En second lieu, les requérants soutiennent que le maire de la commune de Meudon aurait dû s’opposer à la déclaration préalable en litige dès lors que le pétitionnaire n’a pas la qualité de propriétaire d’une bande de terrain d’une surface de 2,50 mètres carrés environ située entre le mur de sa maison et leur jardin, au droit de laquelle sera installé le portillon et que le maire était suffisamment informé de l’absence de qualité de propriétaire du pétitionnaire. Toutefois, le courriel adressé par les requérants au maire de la commune le 2 octobre 2022 faisant part de leur opposition de principe au projet, le devis établit par un géomètre-expert pour l’établissement d’un bornage daté du 13 octobre 2022, l’acte de vente de leur propriété aux termes duquel « le terrain empiète d’une surface de 2,5 mètres carrés environ sur la parcelle cadastrée section AE numéro 87 » et le procès-verbal de bornage du 24 novembre 2023 postérieur à la décision en litige ne peuvent être regardées comme des informations faisant apparaître, sans que cela puisse donner lieu à une contestation sérieuse, que le pétitionnaire ne disposait d’aucun droit à déposer la déclaration préalable en litige.

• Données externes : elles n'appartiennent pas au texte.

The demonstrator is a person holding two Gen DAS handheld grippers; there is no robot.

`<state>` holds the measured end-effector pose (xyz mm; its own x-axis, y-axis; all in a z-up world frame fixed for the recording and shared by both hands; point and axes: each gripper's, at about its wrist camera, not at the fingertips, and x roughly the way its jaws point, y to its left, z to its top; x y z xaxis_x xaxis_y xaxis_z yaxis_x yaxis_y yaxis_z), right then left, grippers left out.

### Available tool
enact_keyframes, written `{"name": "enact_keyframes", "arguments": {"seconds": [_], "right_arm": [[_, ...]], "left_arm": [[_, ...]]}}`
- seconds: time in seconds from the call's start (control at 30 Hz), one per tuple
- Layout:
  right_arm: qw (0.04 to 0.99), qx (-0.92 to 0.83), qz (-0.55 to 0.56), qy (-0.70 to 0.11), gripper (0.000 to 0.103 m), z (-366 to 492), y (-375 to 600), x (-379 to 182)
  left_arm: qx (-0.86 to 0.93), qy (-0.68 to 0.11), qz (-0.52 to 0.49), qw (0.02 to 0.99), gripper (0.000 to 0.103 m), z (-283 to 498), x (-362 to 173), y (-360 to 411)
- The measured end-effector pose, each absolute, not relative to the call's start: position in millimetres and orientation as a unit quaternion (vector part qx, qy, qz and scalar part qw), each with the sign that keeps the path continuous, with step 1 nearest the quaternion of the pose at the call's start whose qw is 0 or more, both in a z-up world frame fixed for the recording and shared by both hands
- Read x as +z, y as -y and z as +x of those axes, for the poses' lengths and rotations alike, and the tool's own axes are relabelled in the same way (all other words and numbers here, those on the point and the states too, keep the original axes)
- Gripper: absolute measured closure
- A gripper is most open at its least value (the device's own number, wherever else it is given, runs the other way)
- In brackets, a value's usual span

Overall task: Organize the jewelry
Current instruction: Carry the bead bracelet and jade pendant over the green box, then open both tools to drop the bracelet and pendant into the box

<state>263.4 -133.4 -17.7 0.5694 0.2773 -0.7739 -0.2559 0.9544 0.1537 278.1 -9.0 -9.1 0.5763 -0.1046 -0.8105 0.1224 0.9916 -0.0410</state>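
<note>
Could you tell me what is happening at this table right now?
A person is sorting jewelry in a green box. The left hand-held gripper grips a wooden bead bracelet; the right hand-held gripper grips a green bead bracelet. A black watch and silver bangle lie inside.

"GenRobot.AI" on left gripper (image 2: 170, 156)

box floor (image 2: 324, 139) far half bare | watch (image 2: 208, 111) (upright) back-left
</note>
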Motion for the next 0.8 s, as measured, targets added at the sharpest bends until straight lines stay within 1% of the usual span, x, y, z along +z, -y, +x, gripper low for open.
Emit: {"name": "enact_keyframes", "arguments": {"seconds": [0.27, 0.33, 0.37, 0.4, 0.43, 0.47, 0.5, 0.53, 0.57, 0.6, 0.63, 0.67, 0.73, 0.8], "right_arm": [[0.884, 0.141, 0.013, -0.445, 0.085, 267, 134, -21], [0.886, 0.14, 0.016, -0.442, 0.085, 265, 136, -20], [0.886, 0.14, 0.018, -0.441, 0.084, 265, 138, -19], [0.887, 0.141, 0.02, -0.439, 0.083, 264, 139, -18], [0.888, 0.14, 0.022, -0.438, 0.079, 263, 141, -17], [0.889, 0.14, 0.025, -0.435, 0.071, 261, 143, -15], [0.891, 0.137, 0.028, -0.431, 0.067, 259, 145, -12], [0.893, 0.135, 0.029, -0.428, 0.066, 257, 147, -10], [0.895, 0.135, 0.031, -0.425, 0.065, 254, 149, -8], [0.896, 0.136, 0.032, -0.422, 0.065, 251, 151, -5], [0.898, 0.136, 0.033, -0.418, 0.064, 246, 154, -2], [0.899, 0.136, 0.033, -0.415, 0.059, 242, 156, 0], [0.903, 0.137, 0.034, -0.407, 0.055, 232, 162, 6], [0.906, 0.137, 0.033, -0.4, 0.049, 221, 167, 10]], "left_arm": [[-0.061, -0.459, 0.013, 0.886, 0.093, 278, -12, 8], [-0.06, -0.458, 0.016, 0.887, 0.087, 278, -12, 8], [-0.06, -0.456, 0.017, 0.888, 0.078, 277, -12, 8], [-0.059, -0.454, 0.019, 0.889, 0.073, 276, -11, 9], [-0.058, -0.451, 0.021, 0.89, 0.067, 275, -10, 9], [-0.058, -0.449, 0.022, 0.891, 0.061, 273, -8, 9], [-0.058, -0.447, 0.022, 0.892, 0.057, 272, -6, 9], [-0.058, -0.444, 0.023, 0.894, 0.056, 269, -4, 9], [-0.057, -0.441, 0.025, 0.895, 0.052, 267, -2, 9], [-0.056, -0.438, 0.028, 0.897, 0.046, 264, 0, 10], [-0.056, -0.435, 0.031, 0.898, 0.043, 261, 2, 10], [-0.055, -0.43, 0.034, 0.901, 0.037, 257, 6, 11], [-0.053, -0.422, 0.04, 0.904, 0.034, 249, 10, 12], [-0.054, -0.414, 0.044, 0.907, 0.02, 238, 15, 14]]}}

Par suite, le moyen, qui n’est pas fondé, doit être écarté.
Il résulte de ce qui précède, sans qu’il soit besoin de se prononcer sur les fins de non-recevoir soulevées en défense par la commune de Meudon, que les conclusions de M. et Mme B… tendant à l’annulation de l’arrêté du 21 avril 2023 et de la décision du 4 octobre 2023 portant rejet de leur recours gracieux doivent être rejetées.
Sur les frais liés au litige :
Les dispositions de l’article L. 761-1 du code de justice administrative, qui incluent le droit de plaidoirie, font obstacle à ce que soit mise à la charge de la commune de Meudon, qui n’est pas la partie perdante dans la présente instance, la somme que M. et Mme B… demandent au titre des frais exposés et non compris dans les dépens. Il y a lieu, en revanche, de faire application de ces dispositions et de mettre à la charge de M. et Mme B… une somme de 1 500 euros au titre des frais exposés par la commune de Meudon et non compris dans les dépens.
D E C I D E :
Article 1er : La requête de M. et Mme B… est rejetée.
Article 2 : M. et Mme B… verseront à la commune de Meudon une somme de 1 500 euros au titre de l’article L. 761-1 du code de justice administrative.
Article 3 : Le présent jugement sera notifié à M. A… et Mme D… B…, à la commune de Meudon et à M. C… F….
Délibéré après l’audience du 9 janvier 2026, à laquelle siégeaient :
Mme Edert, présidente,
Mme Beauvironnet, conseillère,
M. Sorin, conseiller.
Rendu public par mise à disposition au greffe le 28 janvier 2026.
La rapporteure,
signé
E. Beauvironnet
La présidente,
signé
S. Edert
La greffière,
signé
S. Le Gueux
La République mande et ordonne au préfet des Hauts-de-Seine en ce qui le concerne ou à tous commissaires de justice à ce requis en ce qui concerne les voies de droit commun, contre les parties privées, de pourvoir à l’exécution de la présente décision.